Alexander Dalrymple (24 July 1737 – 19 June 1808) was a Scottish geographer and the first Hydrographer of the British Admiralty. He was the main proponent of the theory that there existed a vast undiscovered continent in the South Pacific, Terra Australis Incognita. He produced thousands of nautical charts mapping a remarkable number of seas and oceans for the first time and contributing significantly to the safety of shipping. His theories prompted a number of expeditions in search of this mythical land, until James Cook's second journey (1772–1775) led to the conclusion that, if it did exist, it was more southernly than the 65° line of latitude South.
Dalrymple was born at New Hailes, near Edinburgh, the seventh of sixteen children of Sir James Dalrymple and his wife the daughter of the Earl of Haddington. He went to London in 1752 and was appointed a writer in the British East India Company, being first posted to Madras. While with the EIC he became interested in the possibilities of trade with the East Indies and China and subsequently negotiated a treaty with the sultan of Sulu and visited Canton at the age of only 22. In 1765 he returned to London where was elected a fellow of the Royal Society. There he became acquainted with John Smeaton, who during the course of his studies on windmills had devised a descriptive scale for grading wind speed. This scale was included in the paper for which he was awarded the Copley Medal. In Defining the Wind: The Beaufort Scale and How a 19th-Century Admiral Turned Science into Poetry author Scott Huler relates that Dalrymple's voyages had convinced him that a standard scale for measuring the speed of wind at sea would be of great value to sailors, and that he had included Smeaton's scale in his work Practical Navigation, which was written around 1790 but never published.

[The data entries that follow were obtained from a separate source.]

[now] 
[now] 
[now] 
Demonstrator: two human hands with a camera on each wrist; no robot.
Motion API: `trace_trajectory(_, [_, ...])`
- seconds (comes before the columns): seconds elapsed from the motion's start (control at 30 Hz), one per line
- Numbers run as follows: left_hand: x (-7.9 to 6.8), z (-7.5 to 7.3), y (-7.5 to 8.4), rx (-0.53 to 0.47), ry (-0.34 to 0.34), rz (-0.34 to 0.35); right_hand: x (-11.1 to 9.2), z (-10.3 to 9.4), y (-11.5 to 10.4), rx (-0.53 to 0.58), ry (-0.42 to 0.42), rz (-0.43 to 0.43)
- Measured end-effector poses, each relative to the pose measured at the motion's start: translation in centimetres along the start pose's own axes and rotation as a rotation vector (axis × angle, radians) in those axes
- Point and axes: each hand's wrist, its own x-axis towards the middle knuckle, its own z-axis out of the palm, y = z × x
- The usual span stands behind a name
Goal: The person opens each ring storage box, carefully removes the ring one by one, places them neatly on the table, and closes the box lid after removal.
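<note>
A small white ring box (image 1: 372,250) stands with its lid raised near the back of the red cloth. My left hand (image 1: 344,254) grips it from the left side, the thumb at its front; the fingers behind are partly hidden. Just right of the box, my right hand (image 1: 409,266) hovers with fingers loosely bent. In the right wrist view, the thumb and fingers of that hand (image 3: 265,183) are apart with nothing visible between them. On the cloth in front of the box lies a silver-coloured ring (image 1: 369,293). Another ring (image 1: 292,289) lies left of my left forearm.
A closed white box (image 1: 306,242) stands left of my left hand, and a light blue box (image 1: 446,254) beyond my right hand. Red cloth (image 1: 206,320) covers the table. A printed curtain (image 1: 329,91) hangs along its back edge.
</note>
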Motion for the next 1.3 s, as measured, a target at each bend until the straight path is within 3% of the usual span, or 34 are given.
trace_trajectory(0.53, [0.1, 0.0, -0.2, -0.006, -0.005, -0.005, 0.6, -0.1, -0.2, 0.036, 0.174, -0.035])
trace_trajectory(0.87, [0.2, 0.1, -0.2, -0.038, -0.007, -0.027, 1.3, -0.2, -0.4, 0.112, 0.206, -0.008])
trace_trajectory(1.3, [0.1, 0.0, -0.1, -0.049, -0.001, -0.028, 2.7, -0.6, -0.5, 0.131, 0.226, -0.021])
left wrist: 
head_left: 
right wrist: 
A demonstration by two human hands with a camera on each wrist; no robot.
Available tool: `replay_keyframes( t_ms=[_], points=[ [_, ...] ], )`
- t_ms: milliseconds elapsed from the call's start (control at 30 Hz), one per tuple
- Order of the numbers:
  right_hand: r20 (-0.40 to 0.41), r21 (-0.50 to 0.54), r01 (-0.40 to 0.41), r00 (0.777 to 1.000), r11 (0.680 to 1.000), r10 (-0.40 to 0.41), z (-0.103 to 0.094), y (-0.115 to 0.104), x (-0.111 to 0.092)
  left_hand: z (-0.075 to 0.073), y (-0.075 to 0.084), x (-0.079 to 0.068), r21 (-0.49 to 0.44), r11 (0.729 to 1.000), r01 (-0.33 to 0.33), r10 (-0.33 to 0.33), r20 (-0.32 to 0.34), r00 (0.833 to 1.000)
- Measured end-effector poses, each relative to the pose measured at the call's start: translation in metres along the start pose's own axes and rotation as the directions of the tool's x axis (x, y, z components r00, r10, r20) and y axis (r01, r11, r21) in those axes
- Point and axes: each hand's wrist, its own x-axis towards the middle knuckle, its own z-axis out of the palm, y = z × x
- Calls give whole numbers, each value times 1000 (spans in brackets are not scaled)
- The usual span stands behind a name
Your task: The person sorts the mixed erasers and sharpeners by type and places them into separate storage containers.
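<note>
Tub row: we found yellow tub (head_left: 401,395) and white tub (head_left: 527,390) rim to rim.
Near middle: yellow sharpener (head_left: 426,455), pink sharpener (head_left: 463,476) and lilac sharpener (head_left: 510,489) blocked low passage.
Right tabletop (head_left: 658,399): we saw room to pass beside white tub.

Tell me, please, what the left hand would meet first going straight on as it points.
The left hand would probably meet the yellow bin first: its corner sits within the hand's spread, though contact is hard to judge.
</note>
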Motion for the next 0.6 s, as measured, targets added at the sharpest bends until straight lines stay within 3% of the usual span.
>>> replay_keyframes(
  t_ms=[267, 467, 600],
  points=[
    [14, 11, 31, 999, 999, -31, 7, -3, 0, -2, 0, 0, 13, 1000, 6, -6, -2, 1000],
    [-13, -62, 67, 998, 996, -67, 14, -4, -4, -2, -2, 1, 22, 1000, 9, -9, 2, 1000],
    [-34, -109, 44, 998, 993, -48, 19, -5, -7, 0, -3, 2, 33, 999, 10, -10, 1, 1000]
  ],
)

It is believed that Dalrymple conveyed this information to Francis Beaufort who later refined the wind scale that bears his name and that is still in use today.

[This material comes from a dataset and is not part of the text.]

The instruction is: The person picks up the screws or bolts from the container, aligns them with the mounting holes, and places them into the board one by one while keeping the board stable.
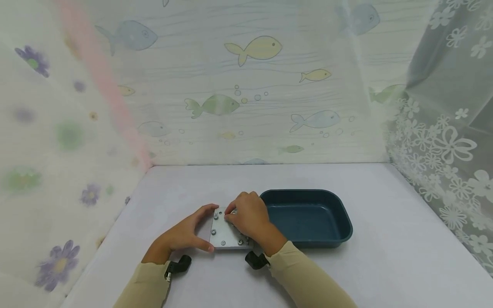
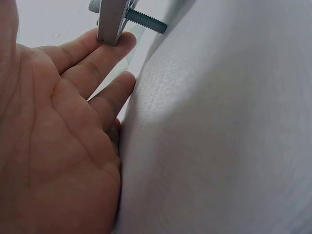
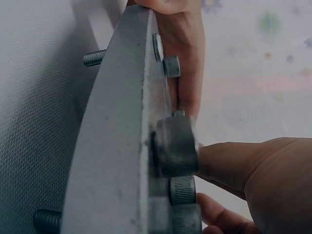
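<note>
A flat silver metal plate point(image 1: 227, 231) with several socket-head bolts lies in front of me, left of the tray. My left hand point(image 1: 188, 231) holds its left side, the thumb at the near corner and the fingers at the far corner. My right hand point(image 1: 250, 216) is over the plate, thumb and forefinger pinching at a bolt near the far edge; the fingers hide most of it. In the right wrist view, knurled bolt heads point(image 3: 183, 190) stand on the plate's face. A threaded shank point(image 2: 146, 20) sticks out of its underside in the left wrist view.
A dark blue rectangular tray point(image 1: 308, 244) stands just right of the plate, close to my right wrist. Both are on a white-covered table point(image 1: 385, 214). Patterned curtains point(image 1: 254, 128) enclose the back and sides. Black wrist cameras point(image 1: 181, 264) sit at both cuffs.
</note>
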`<state>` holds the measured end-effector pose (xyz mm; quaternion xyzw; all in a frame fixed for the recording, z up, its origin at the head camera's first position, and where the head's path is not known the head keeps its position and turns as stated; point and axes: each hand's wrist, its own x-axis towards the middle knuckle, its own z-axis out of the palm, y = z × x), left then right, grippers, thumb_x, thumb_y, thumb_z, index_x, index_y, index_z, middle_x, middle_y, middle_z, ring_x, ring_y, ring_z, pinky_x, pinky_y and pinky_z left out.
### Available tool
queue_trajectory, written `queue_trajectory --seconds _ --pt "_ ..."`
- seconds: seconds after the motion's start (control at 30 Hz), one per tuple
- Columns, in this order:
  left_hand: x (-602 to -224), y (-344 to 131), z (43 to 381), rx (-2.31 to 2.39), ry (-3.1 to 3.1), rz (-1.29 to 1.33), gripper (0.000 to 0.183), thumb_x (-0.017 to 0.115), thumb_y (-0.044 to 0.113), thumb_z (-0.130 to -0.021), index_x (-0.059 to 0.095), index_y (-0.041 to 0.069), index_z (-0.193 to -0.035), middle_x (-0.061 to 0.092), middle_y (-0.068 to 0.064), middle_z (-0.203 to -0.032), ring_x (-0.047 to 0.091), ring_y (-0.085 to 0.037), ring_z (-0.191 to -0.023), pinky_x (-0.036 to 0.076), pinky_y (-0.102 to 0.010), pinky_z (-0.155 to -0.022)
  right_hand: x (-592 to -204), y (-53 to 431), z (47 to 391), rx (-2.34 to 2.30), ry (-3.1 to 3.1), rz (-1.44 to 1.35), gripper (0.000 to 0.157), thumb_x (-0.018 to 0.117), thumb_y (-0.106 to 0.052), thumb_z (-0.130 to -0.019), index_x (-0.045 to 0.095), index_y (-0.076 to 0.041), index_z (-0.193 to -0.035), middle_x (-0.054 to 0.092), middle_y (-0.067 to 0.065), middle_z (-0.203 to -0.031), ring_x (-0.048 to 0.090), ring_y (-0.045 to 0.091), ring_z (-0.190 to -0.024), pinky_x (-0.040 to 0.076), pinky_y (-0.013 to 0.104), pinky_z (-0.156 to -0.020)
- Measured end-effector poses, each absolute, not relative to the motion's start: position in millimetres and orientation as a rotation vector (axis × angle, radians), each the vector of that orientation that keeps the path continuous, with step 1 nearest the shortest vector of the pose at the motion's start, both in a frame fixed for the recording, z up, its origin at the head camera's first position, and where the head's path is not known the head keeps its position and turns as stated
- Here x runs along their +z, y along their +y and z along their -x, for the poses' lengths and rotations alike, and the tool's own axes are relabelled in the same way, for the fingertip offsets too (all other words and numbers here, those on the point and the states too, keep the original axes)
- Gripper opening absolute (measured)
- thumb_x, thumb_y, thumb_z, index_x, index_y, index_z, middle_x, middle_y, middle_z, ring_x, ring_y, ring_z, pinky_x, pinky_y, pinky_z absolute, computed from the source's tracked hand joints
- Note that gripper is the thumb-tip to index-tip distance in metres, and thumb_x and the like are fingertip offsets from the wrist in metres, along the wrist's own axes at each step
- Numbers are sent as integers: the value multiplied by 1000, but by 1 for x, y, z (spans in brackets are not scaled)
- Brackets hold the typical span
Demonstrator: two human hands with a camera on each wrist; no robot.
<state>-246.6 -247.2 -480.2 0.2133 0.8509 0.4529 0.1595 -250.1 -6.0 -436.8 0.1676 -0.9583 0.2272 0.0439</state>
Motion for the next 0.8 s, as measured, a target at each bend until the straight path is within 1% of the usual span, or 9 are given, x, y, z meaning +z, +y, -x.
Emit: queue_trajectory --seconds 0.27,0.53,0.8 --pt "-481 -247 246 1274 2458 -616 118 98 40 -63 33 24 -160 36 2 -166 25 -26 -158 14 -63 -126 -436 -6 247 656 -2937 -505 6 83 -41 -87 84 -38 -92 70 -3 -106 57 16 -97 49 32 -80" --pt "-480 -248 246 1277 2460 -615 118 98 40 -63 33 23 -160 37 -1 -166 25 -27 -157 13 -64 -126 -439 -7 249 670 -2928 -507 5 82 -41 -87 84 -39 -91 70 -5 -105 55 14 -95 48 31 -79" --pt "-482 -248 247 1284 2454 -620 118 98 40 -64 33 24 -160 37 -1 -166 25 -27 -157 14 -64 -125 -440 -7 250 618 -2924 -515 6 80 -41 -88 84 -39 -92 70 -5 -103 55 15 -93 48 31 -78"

Whilst translating some Spanish documents captured in the Philippines in 1752 Dalrymple had found Luis Váez de Torres testimony proving a passage south of New Guinea now known as Torres Strait. This discovery led Dalrymple to publish the Historical Collection of the Several Voyages and Discoveries in the South Pacific Ocean in 1770-1771 which aroused widespread interest in his claim of the existence of an unknown continent. This led Captain Cook to undertake another voyage into the South Pacific. He was bitterly disappointed that it was Captain Cook and not he who was appointed commander of the expedition which eventually led in 1770 to the British discovery and charting of the Eastern coastline of Australia.
In 1782 he was elected a foreign member of the Royal Swedish Academy of Sciences.